Danakil Depression, Lake Tana, and Great Rift Valley are some of the breathtaking landmarks that you’ll find in Ethiopia. Rastafarians see the country as their birthplace. Some regard it as the sacred keeper of the Ark of Covenant and a piece of the True Cross, where Jesus was crucified in 33 A.D.
But beyond these exciting facts, do you know what made Ethiopia famous? Coffee. Keep reading to learn all you need to know about Ethiopian coffee.
History of Ethiopian Coffee
A legend says the coffee beans were discovered by a goat herder named Kaldi. He noticed the unusual behavior of his goats every time they eat the wild berries of a bush.
Fascinated by this discovery, he picked up some cherries and went to the monastery to present what he thought to be heaven-sent food to the monk. A monk evaluated the coffee cherries he brought and threw them into the fire pit with the belief that they were the devil’s work.
The embers eventually roasted the coffee beans and a unique aroma filled the room. Kaldi took the roasted beans and put them in the water, giving way to the first cup of coffee ever made. Using the traditional method of making tea, the monks applied the same principle in making coffee. They realized its beneficial effect, especially when doing meditations and devotions.
Since then, coffee production has become a part of Ethiopians’ everyday life, and saw it as a staple food like bread (from the Ethiopian phrase, Buna dabo naw, translated as “Coffee is our bread.”)
True story or apocryphal, Ethiopia’s coffee production system flourished from 1800 up to the present. It has four categories: garden, plantation, semi-forest, and forest production system. Yet, many farmers harvest cherries from the natural semi-forest.
The Gesha forest in the southern part of the country is the most popular. It is where most geisha coffee plants in Central America come from. Yet, the modern geisha varietals are the result of natural mutations over time.
Ethiopian Coffee Today
As the largest producer of coffee in Africa, Ethiopia plans to triple its coffee production effort for the next five years. The government will focus on improving its production and marketing system and is expecting to harvest 1.8 million tons of coffee by 2024.
To boost its coffee productivity, old trees will be replaced by new coffee seedlings. Aside from the existing coffee plantations, Ethiopia sought to cultivate coffee on 5.4 million hectares of land.

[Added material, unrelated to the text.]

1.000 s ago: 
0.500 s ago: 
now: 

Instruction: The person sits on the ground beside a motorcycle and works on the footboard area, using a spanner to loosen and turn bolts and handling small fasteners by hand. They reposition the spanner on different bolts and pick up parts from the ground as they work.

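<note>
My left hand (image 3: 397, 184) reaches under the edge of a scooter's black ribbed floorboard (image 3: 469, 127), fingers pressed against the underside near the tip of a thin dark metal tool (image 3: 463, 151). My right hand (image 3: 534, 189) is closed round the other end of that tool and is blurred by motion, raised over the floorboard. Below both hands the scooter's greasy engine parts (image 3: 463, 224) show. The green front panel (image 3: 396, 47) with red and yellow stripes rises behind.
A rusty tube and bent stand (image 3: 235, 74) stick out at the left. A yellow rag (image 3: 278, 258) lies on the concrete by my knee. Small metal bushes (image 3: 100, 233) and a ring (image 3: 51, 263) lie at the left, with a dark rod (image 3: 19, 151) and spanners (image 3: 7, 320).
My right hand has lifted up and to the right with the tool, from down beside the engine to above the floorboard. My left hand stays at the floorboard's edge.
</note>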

Part of the government’s plan in tripling the coffee production is penetrating the East Asian market.
To date, Ethiopia is the fifth-largest coffee producer in the world and is responsible for 4.2% of global coffee production. While 50% of its coffee production is consumed domestically, 25-30% of the region’s revenue came from Arabica coffee exports.
Ethiopian Regions Known for Their Coffee
To appreciate coffee is to understand its roots, the beans, and the processes down to the brewing methods to enjoy a coffee from Ethiopia. Surprisingly, there is more to discover from the coffee beans harvested from the significant coffee-producing regions:
Yirgacheffe coffee beans undergo what is known as wet processing or washing. This process involves removing the outer skin and pulping to expose the precious seeds within. What sets these beans apart is their Arabica Heirloom varietal, which adds depth and complexity to every cup.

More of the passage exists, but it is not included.